Please write out all of the entries without altering anything.

(Data extracted from a collection)
>>

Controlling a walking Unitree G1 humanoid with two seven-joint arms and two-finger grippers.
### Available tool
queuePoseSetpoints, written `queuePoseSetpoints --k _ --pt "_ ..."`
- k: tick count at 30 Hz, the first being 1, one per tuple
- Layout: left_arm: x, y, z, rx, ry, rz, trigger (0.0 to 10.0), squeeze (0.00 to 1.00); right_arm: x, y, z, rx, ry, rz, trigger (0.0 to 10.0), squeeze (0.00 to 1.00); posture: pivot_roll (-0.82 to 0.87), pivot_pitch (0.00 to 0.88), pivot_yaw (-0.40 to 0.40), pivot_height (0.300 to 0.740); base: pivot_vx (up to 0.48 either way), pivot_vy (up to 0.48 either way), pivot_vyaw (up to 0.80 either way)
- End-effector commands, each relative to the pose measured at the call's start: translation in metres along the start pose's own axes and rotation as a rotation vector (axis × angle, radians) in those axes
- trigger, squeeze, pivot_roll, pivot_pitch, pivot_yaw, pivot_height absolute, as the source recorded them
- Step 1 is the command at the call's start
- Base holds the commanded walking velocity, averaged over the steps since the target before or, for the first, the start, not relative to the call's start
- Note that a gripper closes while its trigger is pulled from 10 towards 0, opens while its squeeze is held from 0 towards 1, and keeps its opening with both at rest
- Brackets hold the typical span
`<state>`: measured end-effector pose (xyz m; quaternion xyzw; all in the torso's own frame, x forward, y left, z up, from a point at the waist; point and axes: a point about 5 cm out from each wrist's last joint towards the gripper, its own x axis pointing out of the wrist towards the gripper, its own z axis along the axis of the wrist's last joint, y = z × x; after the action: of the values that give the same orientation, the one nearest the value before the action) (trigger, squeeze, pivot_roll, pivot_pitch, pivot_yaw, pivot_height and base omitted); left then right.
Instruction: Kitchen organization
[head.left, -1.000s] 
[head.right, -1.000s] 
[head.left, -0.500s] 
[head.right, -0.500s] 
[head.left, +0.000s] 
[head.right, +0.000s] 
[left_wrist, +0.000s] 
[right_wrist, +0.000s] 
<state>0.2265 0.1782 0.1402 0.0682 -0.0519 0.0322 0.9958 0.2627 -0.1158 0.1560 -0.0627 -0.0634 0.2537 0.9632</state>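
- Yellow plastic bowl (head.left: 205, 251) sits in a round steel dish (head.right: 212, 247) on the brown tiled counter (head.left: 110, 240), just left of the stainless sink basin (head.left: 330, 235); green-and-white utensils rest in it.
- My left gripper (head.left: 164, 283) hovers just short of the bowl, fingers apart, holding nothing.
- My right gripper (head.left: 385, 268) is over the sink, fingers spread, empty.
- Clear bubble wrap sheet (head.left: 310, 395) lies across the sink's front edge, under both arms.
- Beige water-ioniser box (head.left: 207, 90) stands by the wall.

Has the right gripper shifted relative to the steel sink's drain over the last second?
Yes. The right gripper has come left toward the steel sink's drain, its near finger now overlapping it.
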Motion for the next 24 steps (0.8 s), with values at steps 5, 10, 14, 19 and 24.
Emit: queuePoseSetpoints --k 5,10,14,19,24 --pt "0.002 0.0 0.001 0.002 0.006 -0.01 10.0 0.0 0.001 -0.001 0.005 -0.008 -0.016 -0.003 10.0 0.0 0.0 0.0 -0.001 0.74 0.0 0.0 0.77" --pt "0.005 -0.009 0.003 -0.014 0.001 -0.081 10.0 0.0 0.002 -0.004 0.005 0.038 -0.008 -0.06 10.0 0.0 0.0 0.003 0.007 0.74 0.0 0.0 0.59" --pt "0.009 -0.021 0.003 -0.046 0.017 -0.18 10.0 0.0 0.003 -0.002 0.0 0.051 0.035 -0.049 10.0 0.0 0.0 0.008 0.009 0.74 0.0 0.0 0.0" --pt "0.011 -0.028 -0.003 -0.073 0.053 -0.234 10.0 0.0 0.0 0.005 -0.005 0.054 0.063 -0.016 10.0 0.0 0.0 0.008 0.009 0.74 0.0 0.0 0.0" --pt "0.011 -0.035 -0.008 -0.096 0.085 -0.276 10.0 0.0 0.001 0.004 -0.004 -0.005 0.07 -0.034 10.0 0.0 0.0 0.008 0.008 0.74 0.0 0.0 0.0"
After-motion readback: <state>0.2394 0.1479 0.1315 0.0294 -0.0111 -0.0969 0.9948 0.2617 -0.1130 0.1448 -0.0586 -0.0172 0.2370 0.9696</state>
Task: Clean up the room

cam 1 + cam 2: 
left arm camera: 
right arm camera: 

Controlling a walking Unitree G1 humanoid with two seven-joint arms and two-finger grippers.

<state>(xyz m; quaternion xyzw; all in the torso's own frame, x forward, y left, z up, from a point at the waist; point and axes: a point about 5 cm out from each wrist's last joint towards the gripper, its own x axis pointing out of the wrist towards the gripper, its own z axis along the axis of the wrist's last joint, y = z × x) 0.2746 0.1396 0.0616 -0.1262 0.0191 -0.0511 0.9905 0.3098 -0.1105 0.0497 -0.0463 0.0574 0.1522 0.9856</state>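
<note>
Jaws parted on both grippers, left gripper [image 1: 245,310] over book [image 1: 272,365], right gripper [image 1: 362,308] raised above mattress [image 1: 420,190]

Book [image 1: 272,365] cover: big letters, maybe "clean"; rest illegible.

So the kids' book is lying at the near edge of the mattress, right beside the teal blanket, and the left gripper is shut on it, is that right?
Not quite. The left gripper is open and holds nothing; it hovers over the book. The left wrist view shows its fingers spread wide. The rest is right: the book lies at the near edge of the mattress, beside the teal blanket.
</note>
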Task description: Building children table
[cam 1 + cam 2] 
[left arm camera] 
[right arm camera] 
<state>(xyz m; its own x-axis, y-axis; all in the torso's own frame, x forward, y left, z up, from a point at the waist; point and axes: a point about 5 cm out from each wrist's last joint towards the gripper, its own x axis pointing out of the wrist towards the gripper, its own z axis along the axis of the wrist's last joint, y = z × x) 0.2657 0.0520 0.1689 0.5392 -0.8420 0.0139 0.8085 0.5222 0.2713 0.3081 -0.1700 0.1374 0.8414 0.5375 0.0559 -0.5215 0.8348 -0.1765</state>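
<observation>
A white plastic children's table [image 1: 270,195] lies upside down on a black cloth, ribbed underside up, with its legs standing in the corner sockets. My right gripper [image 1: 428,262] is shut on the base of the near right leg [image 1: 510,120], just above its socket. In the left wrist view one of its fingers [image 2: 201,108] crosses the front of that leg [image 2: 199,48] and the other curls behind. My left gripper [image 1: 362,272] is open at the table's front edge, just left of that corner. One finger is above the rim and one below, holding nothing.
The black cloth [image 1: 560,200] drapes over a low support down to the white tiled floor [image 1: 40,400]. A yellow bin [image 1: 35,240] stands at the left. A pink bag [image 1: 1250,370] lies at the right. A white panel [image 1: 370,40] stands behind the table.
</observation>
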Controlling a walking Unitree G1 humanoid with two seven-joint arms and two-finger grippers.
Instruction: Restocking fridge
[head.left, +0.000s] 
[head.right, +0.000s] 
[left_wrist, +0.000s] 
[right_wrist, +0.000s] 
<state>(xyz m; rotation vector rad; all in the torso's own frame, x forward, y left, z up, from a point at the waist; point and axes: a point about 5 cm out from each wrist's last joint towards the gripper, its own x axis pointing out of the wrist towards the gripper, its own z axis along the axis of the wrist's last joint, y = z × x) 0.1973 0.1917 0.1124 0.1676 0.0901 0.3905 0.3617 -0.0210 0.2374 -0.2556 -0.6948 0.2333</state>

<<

• [Expected answer]
Controlling a walking Unitree G1 humanoid with two seven-joint arms and two-finger grippers.
### Available tool
queuePoseSetpoints, written `queuePoseSetpoints --k _ --pt "_ ..."`
- k: tick count at 30 Hz, the first being 1, one per tuple
- Layout: left_arm: x, y, z, rx, ry, rz, trigger (0.0 to 10.0), squeeze (0.00 to 1.00); right_arm: x, y, z, rx, ry, rz, trigger (0.0 to 10.0), squeeze (0.00 to 1.00); posture: pivot_roll (-0.82 to 0.87), pivot_pitch (0.00 to 0.88), pivot_yaw (-0.40 to 0.40), pivot_height (0.300 to 0.740); base: pivot_vx (up to 0.48 either way), pivot_vy (up to 0.48 either way), pivot_vyaw (up to 0.80 either way)
- End-effector commands, each relative to the pose measured at the call's start: translation in metres along the start pose's own axes and rotation as a rotation vector (axis × angle, radians) in those axes
- trigger, squeeze, pivot_roll, pivot_pitch, pivot_yaw, pivot_height absolute, as the source recorded them
- Step 1 is the command at the call's start
- Base holds the commanded walking velocity, averaged over the steps since the target before or, for the first, the start, not relative to the call's start
- Note that a gripper closes while its trigger is pulled from 10 towards 0, opens while its squeeze is held from 0 towards 1, and keeps its opening with both at rest
- Brackets hold the typical span
`<state>`: measured end-effector pose (xyz m; quaternion xyzw; all in the torso's own frame, x forward, y left, z up, from a point at the waist; point and axes: a point about 5 cm out from each wrist's last joint towards the gripper, its own x axis pointing out of the wrist towards the gripper, its own z axis along the axis of the wrist's last joint, y = z × x; after the action: of the values that give the same orientation, the one nearest the value before the action) (trigger, squeeze, pivot_roll, pivot_pitch, pivot_yaw, pivot_height and base omitted); left then right.
Instruction: Kitchen organization
[head.left, -1.000s] 
[head.right, -1.000s] 
[head.left, -0.500s] 
[head.right, -0.500s] 
[head.left, +0.000s] 
[head.right, +0.000s] 
[left_wrist, +0.000s] 
[right_wrist, +0.000s] 
<state>0.2265 0.1782 0.1402 0.0682 -0.0519 0.0322 0.9958 0.2627 -0.1158 0.1560 -0.0627 -0.0634 0.2537 0.9632</state>
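- Yellow plastic bowl (head.left: 205, 251) sits in a round steel dish (head.right: 212, 247) on the brown tiled counter (head.left: 110, 240), just left of the stainless sink basin (head.left: 330, 235); green-and-white utensils rest in it.
- My left gripper (head.left: 164, 283) hovers just short of the bowl, fingers apart, holding nothing.
- My right gripper (head.left: 385, 268) is over the sink, fingers spread, empty.
- Clear bubble wrap sheet (head.left: 310, 395) lies across the sink's front edge, under both arms.
- Beige water-ioniser box (head.left: 207, 90) stands by the wall.

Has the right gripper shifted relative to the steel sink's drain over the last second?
Yes. The right gripper has come left toward the steel sink's drain, its near finger now overlapping it.
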Motion for the next 24 steps (0.8 s), with values at steps 5, 10, 14, 19 and 24.
Emit: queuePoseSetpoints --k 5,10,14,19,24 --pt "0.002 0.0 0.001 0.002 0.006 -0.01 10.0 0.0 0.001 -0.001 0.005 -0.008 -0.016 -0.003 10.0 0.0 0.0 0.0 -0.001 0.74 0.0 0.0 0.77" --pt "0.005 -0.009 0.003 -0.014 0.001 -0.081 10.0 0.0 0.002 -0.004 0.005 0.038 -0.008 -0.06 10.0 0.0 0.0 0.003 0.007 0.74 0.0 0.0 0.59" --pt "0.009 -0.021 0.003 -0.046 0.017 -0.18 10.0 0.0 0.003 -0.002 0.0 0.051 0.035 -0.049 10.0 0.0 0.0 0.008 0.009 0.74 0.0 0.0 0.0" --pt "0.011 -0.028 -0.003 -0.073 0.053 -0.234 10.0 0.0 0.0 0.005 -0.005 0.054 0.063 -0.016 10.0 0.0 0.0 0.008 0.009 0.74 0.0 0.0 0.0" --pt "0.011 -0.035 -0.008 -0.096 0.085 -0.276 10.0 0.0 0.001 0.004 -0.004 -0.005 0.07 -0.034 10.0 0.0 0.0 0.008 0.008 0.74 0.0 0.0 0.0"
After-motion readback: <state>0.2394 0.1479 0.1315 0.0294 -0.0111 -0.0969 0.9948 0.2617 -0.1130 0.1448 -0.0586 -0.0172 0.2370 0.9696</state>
Task: Clean up the room

cam 1 + cam 2: 
left arm camera: 
right arm camera: 

Controlling a walking Unitree G1 humanoid with two seven-joint arms and two-finger grippers.

<state>(xyz m; quaternion xyzw; all in the torso's own frame, x forward, y left, z up, from a point at the waist; point and axes: a point about 5 cm out from each wrist's last joint towards the gripper, its own x axis pointing out of the wrist towards the gripper, its own z axis along the axis of the wrist's last joint, y = z × x) 0.2746 0.1396 0.0616 -0.1262 0.0191 -0.0511 0.9905 0.3098 -0.1105 0.0497 -0.0463 0.0574 0.1522 0.9856</state>
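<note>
Jaws parted on both grippers, left gripper [image 1: 245,310] over book [image 1: 272,365], right gripper [image 1: 362,308] raised above mattress [image 1: 420,190]

Book [image 1: 272,365] cover: big letters, maybe "clean"; rest illegible.

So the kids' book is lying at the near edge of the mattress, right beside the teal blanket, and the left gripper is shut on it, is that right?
Not quite. The left gripper is open and holds nothing; it hovers over the book. The left wrist view shows its fingers spread wide. The rest is right: the book lies at the near edge of the mattress, beside the teal blanket.
</note>
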Task description: Building children table
[cam 1 + cam 2] 
[left arm camera] 
[right arm camera] 
<state>(xyz m; its own x-axis, y-axis; all in the torso's own frame, x forward, y left, z up, from a point at the waist; point and axes: a point about 5 cm out from each wrist's last joint towards the gripper, its own x axis pointing out of the wrist towards the gripper, its own z axis along the axis of the wrist's last joint, y = z × x) 0.2657 0.0520 0.1689 0.5392 -0.8420 0.0139 0.8085 0.5222 0.2713 0.3081 -0.1700 0.1374 0.8414 0.5375 0.0559 -0.5215 0.8348 -0.1765</state>
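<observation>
A white plastic children's table [image 1: 270,195] lies upside down on a black cloth, ribbed underside up, with its legs standing in the corner sockets. My right gripper [image 1: 428,262] is shut on the base of the near right leg [image 1: 510,120], just above its socket. In the left wrist view one of its fingers [image 2: 201,108] crosses the front of that leg [image 2: 199,48] and the other curls behind. My left gripper [image 1: 362,272] is open at the table's front edge, just left of that corner. One finger is above the rim and one below, holding nothing.
The black cloth [image 1: 560,200] drapes over a low support down to the white tiled floor [image 1: 40,400]. A yellow bin [image 1: 35,240] stands at the left. A pink bag [image 1: 1250,370] lies at the right. A white panel [image 1: 370,40] stands behind the table.
</observation>
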Controlling a walking Unitree G1 humanoid with two seven-joint arms and two-finger grippers.
Instruction: Restocking fridge
[head.left, +0.000s] 
[head.right, +0.000s] 
[left_wrist, +0.000s] 
[right_wrist, +0.000s] 
<state>(xyz m; rotation vector rad; all in the torso's own frame, x forward, y left, z up, from a point at the waist; point and axes: a point about 5 cm out from each wrist's last joint towards the gripper, its own x axis pointing out of the wrist towards the gripper, its own z axis along the axis of the wrist's last joint, y = z × x) 0.1973 0.1917 0.1124 0.1676 0.0901 0.3905 0.3617 -0.0210 0.2374 -0.2556 -0.6948 0.2333</state>

No further output is needed.